There is no logic in the argument that a trade agreement requires countries to align their regulatory and legal systems. And the EU is attempting to impose conditions on the UK that it does not on other trading partners. As things stand, Britain would be better off leaving and trading under World Trade Organisation (WTO) terms than agreeing to abide by EU regulations. A deal at any cost makes no sense for the UK.
In my experience, the attitude of EU politicians is driven by a combination of dislike of “Anglo-Saxon” markets, which are seen as outside political control, and envy of the global role of the City of London.
The UK should be most wary of aligning with the EU in financial services. This was brought home to me in the immediate aftermath of the financial crisis a decade ago when I was chair of the governors and heads of supervisors in Basel. I met with Michel Barnier (then the relevant EU commissioner, now the Brussels Brexit negotiator) to discuss the adoption of the new Basel III capital adequacy regulations into EU law. The aim was to raise the amount of equity capital banks had to issue to improve their ability to absorb losses.
From the start of the Basel process, these requirements were always seen as a minimum — individual governments were free to go further to make their banking systems safer. And the US, Switzerland, Sweden, as well as the UK, were, indeed, keen to set a higher bar.
EU HARMONISATION
Those countries didn’t insist in turn that the EU should impose tougher regulation on its banks, as it was unwilling to do. But Barnier, encouraged by his staff, wanted complete EU harmonisation and opposed the UK’s wish to enforce stricter rules on its own lenders.
His guiding principle was that there should be a single regime in Europe determined by the Brussels machinery.
He was left in no doubt that the UK wouldn’t accept this.
Since then, EU regulation of financial services has gone down a road of increasingly detailed and often pointless directives that offer little protection to retail investors but add to the costs of the system.
Mifid II is a classic example that has created unnecessary problems for the UK’s Financial Conduct Authority, such as the calculation of future returns fund managers must provide to their investors. Banking’s culture needed to improve, but you don’t do this by setting up an expensive and incomprehensible burden of compliance.
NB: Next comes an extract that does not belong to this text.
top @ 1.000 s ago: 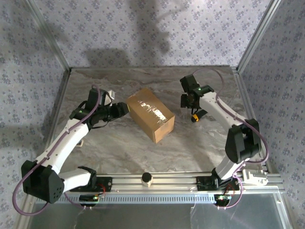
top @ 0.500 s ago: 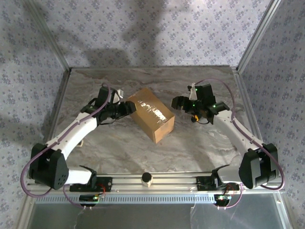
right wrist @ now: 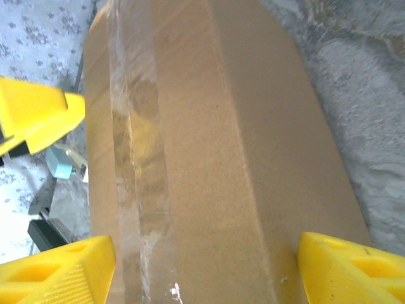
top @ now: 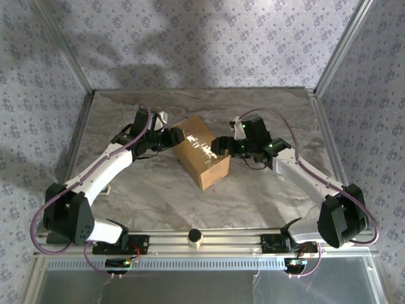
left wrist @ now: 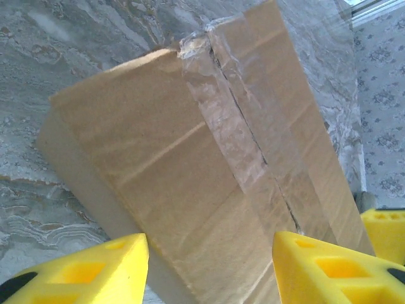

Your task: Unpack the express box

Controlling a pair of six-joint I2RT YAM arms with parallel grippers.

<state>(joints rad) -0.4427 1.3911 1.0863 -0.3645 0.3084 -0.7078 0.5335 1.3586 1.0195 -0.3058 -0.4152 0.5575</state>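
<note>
The express box [top: 199, 152] lies flat near the middle of the marbled tabletop [top: 266, 196], turned on a diagonal, flaps still shut under a strip of clear tape [left wrist: 234, 126]. The left hand [top: 171, 138] is at its far-left end with fingers partly spread. In the left wrist view they straddle that end, and I cannot tell whether the pads touch cardboard. The right hand [top: 220, 147] is at the box's right side, released and spread wide, with one finger either side of the carton in its own view. Neither hand looks clenched on anything.

The carton looks like stiff, plain corrugated board and is probably light, so a sideways shove could skate it across the smooth stone. The bare cardboard side faces should give the best purchase. The tape is glossy and likely slick under the pads. It is wrinkled and ragged at the far-left end, which seems the likeliest spot to start peeling while the other hand braces the box.

No print, label or brand can be read on any visible face.
</note>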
Equivalence with EU regulation is not, therefore, an attractive path for British officials to follow. Recent comments by the outgoing and incoming governors of the Bank of England suggest they understand that. As a global financial centre, any threat to the City will come not from various European hubs that would like to take business from London but from New York. That’s why equivalence with the US should take precedence.
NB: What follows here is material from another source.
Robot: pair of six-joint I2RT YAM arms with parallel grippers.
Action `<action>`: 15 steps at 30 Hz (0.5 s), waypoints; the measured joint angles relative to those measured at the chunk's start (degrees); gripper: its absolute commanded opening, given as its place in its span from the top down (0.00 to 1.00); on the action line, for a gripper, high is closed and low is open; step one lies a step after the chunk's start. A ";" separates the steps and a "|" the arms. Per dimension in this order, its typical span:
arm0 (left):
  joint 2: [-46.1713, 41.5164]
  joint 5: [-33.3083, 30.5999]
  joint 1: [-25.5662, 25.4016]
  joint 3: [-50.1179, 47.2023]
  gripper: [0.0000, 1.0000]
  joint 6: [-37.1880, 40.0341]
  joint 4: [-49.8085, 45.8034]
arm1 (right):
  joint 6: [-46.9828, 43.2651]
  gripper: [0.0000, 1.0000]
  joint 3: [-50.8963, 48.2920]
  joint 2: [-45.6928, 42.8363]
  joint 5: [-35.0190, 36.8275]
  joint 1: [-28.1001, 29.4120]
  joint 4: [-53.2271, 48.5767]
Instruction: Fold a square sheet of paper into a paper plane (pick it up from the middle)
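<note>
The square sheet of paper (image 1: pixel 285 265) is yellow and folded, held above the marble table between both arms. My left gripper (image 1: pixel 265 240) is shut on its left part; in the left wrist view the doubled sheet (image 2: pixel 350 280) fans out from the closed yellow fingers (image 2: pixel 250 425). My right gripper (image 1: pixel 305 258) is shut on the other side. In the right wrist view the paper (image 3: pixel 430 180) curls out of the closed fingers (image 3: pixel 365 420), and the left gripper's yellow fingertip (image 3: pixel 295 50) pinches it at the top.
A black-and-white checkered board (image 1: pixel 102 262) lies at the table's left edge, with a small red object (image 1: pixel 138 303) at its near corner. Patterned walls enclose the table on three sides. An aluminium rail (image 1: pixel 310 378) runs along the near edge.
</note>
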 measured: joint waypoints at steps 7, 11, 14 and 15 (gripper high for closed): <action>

The first reason for prioritising the Americans over the Europeans is that much of the UK financial sector’s business in Europe is already being done through separate subsidiaries or branches in the EU. Obviously, those companies will have to abide by EU regulations when selling within the bloc. But there’s no reason why Britain would wish to force those rules on firms operating in the UK when they’re selling either domestically or to the rest of the world.
Second, New York is the real rival to the City, not Frankfurt, Paris or other would-be EU financial centres. As such, any regulatory alignment should be determined by the UK’s interest in remaining the pre-eminent financial hub in the European time zone. Why align with Europe when the real game is elsewhere?
Third, whatever the disagreements between London and Washington over Huawei, Iran or chlorinated chicken, it would be foolish of the UK to ignore the benefits from cooperation between the two countries on financial regulation. In the post-crisis debates on regulatory reform, the Americans and the Brits worked together well to toughen capital requirements on banks.
This was often opposed by EU regulators more interested in protecting their national banks, which remain financially weak to this day.
The transatlantic partnership offers a better hope for future regulation than tying London to a EU model. If equivalence must be the aim, then it’s with the US rather than the EU that the future lies.